## Problem description
Examine each line of the data. Copy the line if it includes the word "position".

## Supplied material

* * * * * * *

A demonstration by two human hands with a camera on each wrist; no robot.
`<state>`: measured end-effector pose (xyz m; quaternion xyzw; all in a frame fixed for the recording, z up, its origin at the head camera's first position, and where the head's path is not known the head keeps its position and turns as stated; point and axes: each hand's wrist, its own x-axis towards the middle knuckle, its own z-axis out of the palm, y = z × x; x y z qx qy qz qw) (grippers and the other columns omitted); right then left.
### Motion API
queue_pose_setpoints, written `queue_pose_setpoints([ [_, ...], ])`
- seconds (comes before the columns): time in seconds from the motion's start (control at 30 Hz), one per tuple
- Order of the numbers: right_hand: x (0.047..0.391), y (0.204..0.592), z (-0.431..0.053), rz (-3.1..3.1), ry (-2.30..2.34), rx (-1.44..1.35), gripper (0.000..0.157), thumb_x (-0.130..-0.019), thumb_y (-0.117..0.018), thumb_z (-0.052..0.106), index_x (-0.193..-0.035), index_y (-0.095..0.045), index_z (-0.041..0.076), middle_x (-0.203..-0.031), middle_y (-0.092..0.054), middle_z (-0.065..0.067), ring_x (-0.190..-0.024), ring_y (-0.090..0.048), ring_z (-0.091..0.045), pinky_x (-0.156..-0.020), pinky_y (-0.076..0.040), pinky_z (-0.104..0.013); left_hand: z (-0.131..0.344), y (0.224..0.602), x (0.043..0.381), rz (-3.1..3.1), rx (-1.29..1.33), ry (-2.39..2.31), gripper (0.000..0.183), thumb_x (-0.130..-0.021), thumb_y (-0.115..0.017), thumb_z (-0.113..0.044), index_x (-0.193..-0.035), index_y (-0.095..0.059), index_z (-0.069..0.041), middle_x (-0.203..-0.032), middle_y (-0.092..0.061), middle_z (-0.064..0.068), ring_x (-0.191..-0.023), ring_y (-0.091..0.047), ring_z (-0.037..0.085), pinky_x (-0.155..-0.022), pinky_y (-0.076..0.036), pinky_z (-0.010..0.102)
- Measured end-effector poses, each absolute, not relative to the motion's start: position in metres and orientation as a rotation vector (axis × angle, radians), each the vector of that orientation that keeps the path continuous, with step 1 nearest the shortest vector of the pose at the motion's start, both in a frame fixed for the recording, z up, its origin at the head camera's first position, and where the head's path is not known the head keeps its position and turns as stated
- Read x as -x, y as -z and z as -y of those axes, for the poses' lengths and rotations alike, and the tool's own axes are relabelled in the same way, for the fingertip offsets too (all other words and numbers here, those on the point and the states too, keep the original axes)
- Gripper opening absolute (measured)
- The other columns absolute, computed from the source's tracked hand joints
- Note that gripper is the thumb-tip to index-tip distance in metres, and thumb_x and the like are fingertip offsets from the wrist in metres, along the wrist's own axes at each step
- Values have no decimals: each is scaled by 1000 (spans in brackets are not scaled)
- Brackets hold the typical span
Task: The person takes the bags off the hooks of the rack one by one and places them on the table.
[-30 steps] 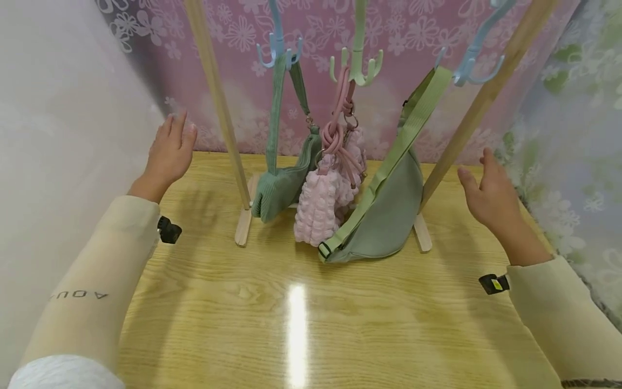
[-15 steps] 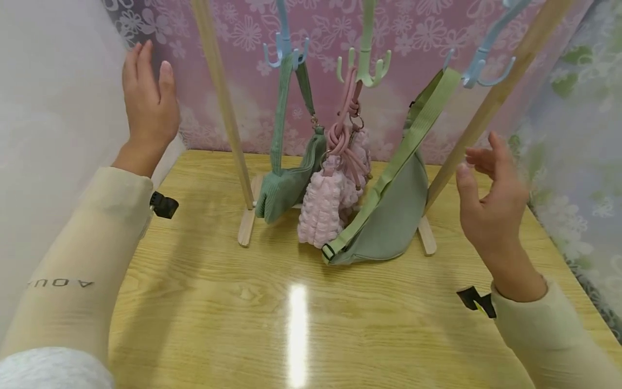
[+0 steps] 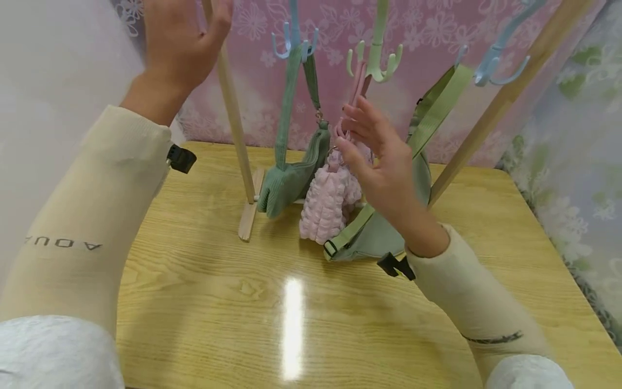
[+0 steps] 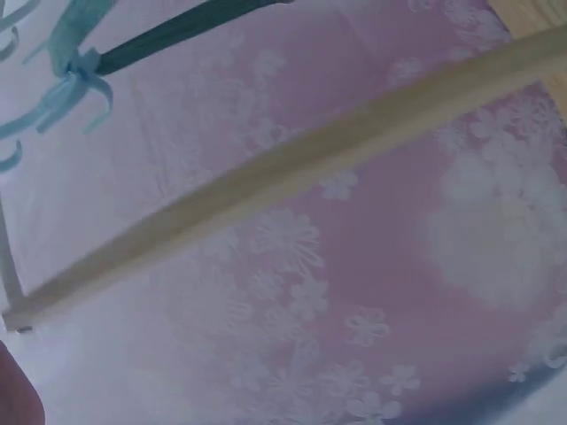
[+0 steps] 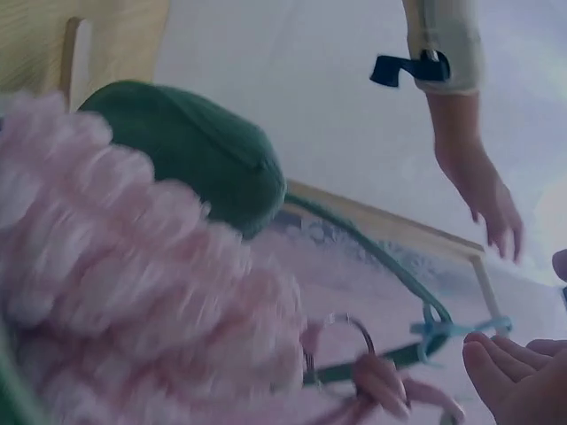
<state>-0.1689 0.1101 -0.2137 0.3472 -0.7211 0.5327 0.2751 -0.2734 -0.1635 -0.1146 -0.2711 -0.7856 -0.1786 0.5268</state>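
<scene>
At the top left of the head view my left hand (image 3: 177, 51) is raised beside the left wooden post (image 3: 230, 102), its upper part cut off by the frame. The right wrist view shows this left hand (image 5: 478, 181) holding nothing, fingers relaxed. My right hand (image 3: 386, 167) hovers before the pink puffy bag (image 3: 323, 208) and the sage-green belt bag (image 3: 374, 240), hiding parts of both. Its fingers are loosely bent around nothing. The pink bag hangs by a knotted cord from a pale green hook (image 3: 374, 65). Left of it, a green corduroy bag (image 3: 286, 186) hangs from a blue hook (image 3: 293, 46).
Another blue hook (image 3: 491, 62) carries the belt bag's strap near the right wooden post (image 3: 510, 100). A wooden foot (image 3: 248, 221) of the rack rests on the wood-grain table (image 3: 218, 319). Behind hangs a pink floral cloth (image 3: 325, 27).
My left hand has risen and shifted right toward the left post. My right hand has moved left from beside the right post to in front of the bags. The bags still hang.
</scene>
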Motion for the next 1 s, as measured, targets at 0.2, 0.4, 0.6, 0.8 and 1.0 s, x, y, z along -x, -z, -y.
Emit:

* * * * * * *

## Answer
`<state>`: measured end-effector pose (xyz m; quaternion xyzw; all in a frame fixed for the recording, z up, its origin at the head camera's first position, and where the head's path is not known the head keeps its position and turns as stated; point and axes: each hand's wrist, its own x-axis towards the middle knuckle, its own z-axis out of the palm, y = z × x; x y z qx qy qz qw) (grippers and the other columns omitted); right then left.
- Measured end-effector poses, each absolute, not relative to the motion's start: position in metres and orientation as a rotation vector (axis × angle, radians), each the vector of that orientation that keeps the path continuous, with step 1 nearest the shortest vector of the pose at the motion's start, both in a frame fixed for the recording, z up, its origin at the head camera's first position, and where the head's path is not known the head keeps its position and turns as stated

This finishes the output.